Disabled Blue Badge parking in Lagos and Faro
EDITOR, We are regular visitors to Faro and Lagos at least three times every year.
As a disabled driver, we always rent a car from the airport, and when in and around Lagos where we stay, we need to be able to park our car in a disabled space. Previously so far never a problem.
However I now read in UK press that along with other countries like France, Spain, Italy, Portugal could introduce parking fines, that UK issued Blue Badge will not be recognised and could be a risk of cars being towed away if parked in allocated disabled car parking spaces.
Blue Badges are issued because of specific health reasons, clarity of parking in designated spaces is urgently required.
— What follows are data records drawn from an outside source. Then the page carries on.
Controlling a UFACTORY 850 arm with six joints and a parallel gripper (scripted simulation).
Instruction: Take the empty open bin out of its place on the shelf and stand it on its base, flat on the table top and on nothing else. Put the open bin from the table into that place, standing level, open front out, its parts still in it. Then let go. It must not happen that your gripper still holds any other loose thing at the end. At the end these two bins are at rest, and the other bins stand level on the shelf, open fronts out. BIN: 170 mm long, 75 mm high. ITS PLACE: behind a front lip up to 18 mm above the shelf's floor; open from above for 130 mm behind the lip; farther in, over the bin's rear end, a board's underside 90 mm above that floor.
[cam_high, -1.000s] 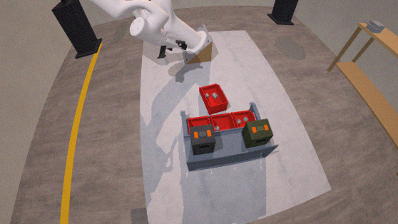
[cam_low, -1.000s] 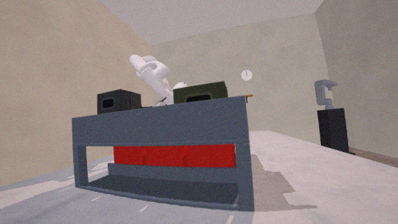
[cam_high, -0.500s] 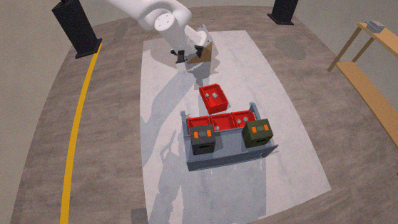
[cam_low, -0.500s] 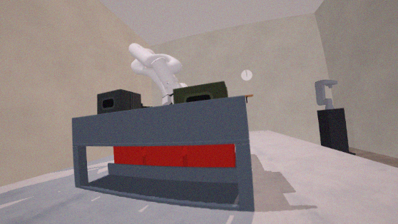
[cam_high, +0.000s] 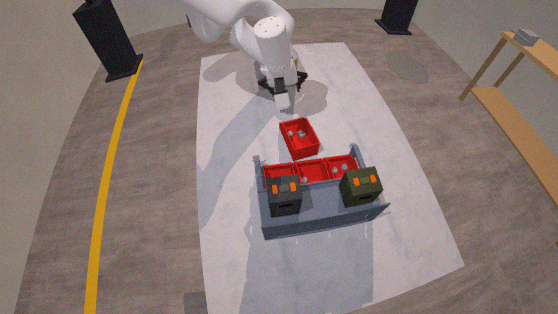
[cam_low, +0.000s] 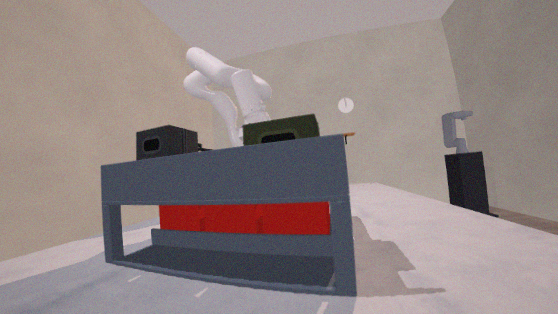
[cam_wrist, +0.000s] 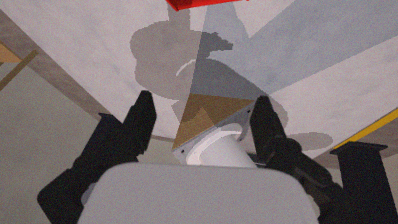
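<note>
Pincer (cam_high: 285, 91) (cam_wrist: 203, 105): spread fully open, nothing between its two black fingers. In the top view it is over the arm's end of the pale table top (cam_high: 225, 270) (cam_low: 400, 225) (cam_wrist: 75, 50), clear of all the bins. The wrist view shows the arm's own white foot and brown base plate beyond the fingertips.

Table bin (cam_high: 306, 148) (cam_wrist: 195, 5): red, upright on the table top, between the pincer and the shelf (cam_high: 320, 205) (cam_low: 225, 175). It sits slightly askew to the shelf, near its bin row, with small grey parts inside. It is apart from the pincer; in the wrist view only a red edge of it shows at the top border, out past the fingertips and not between them.

Shelf bins: three red ones side by side, farther from the pincer than the table bin. Left bin in the top view (cam_high: 280, 171) (cam_low: 181, 217): no parts visible, though its rear is hidden, so I cannot confirm it empty. Middle bin (cam_high: 315, 171) (cam_low: 231, 218): a grey part shows towards the rear. Right bin (cam_high: 350, 164) (cam_low: 295, 218): grey parts inside. All three are in the shelf; no place stands vacant in the row.

On the shelf's upper board: a dark grey box (cam_high: 285, 200) (cam_low: 167, 142) at left, partly covering the view of the left bin, and a green box (cam_high: 361, 189) (cam_low: 280, 127) at right.
</note>
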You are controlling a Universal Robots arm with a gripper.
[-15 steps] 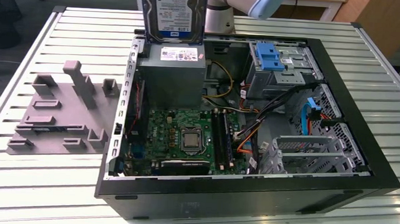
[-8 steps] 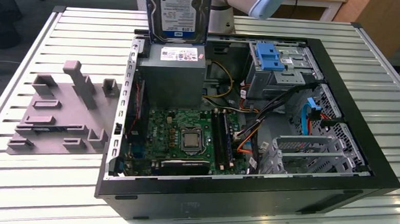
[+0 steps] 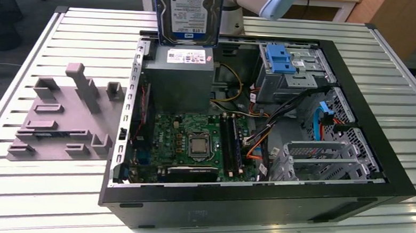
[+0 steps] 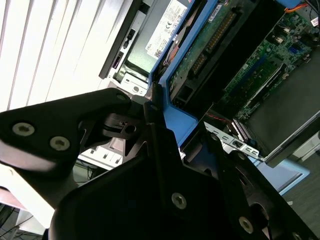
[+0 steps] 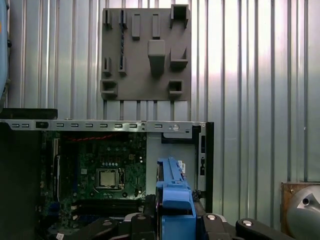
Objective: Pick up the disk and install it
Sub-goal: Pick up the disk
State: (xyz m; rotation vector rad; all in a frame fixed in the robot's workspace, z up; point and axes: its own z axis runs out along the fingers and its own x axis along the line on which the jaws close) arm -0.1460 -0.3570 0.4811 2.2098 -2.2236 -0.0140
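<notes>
Exterior view, disk (image 3: 189,19) (blue-and-white label (image 3: 189,0)) upright over computer case (image 3: 261,196), gripper (image 5: 175,220) clamped on it

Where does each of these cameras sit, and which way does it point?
Exterior view: off the arm, high, looking down into the open computer case; arm shows, disk raised.
First wrist view: on the arm, looking down past the gripper at motherboard and grey fixture board.
Second wrist view: on the arm, looking along the gripper clamping the blue-framed disk.
Shared: all show disk and case.
</notes>
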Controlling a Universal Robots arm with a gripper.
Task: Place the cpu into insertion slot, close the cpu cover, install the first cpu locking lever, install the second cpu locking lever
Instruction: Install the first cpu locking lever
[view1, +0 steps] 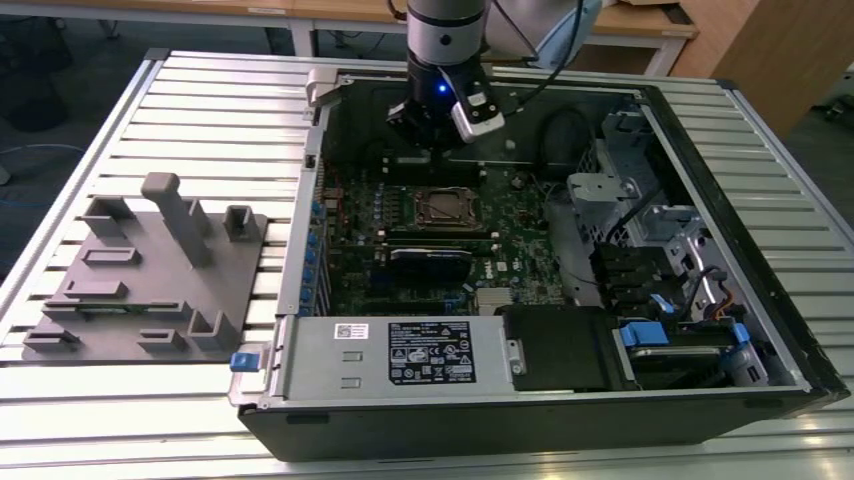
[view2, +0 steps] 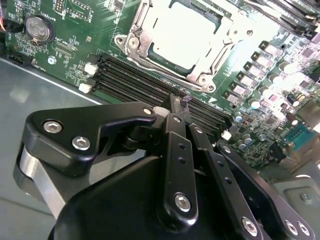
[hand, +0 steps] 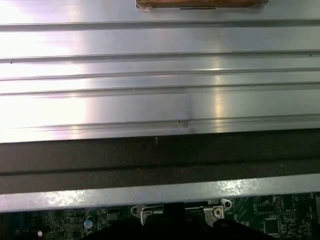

Can you please help with this urgent request as we will once again as loyal Algarve tourists arrive on 6th September for four weeks and need the reassurance and peace of mind that we can justifiably park our car in a disabled space.
Brian & Marilyn Dudley (ages 77 & 76), UK
Re: Origin of Chicken Piri Piri
EDITOR, I beg to disagree with the article as to where Chicken Piri Piri originated.
We are talking about a dish, what are the ingredients, what it is spiced with, how it’s cooked and served so where the original red peppers came from is of little interest, ie: if we talk about that then we have to talk about where chickens originated from.
Living in the Algarve now for practically 50 years, and having visited previously, it’s always been well known (to me and most more local people) that the dish Chicken Piri Piri may well have originated in Africa, but the mentor of the dish in Portugal, was Senhor Ramires of Guia, in 1966, and his restaurant by the same name is still run today by his direct family.
Guia is the mecca of the dish but it is indeed served all over Portugal and worldwide by Nando’s that originated in South Africa in 1987 (long after Ramirez opened his door) by a Portuguese called Fernando Duarte and his partner Robert Brozin. It’s logo symbolises Portugal through the use of the colourful cock of Barcelos! However you’ll be hard pushed to find a chicken Piri Piri as delicious as we know it in the Algarve, in a Nando’s outlet!
Sr. Ramires did not actually do his military service in Africa, but many of his colleagues would have and it’s likely he could’ve picked it up from someone who had experienced it there, or indeed from another source.
It’s real name is Franguinho da Guia, and can be served with or without the spicy home-made pp sauce that is brushed on after the chicken is barbecued, with nothing more than chunky sea salt, or preferably from the local salt pans of the Ria Formosa. The chicken is barbecued butterflied whole and when served is cut up into smaller pieces that are best enjoyed if you eat with your fingers.
Fred Phillips, By email
Re: Bottled Water
EDITOR, Congratulations to Paul Luckman for his enlightened views (Opinion, 30.7.22) on bottled water. Apart from the huge waste of money involved, he was right to note the industry’s significant environmental costs. While PET plastic bottles can be turned into bottles again as PET, only some companies do so and on a modest scale.
Moreover, as a quick look at how many plastic bottles litter rubbish bins mere metres from Brussels’-required yellow ecopontos, just some of us in Portugal even bother to recycle. Within the EU only Greece and Malta recycle less; and recycling is the least important of the three Rs, Reduce, Reuse, Recycle. We have a long way to go.
Antonio Lambe, Silves
EDITOR, I am an American. I bought an apartment in Faro about two years ago. I am not here all the time but plan to spend more time here in the future.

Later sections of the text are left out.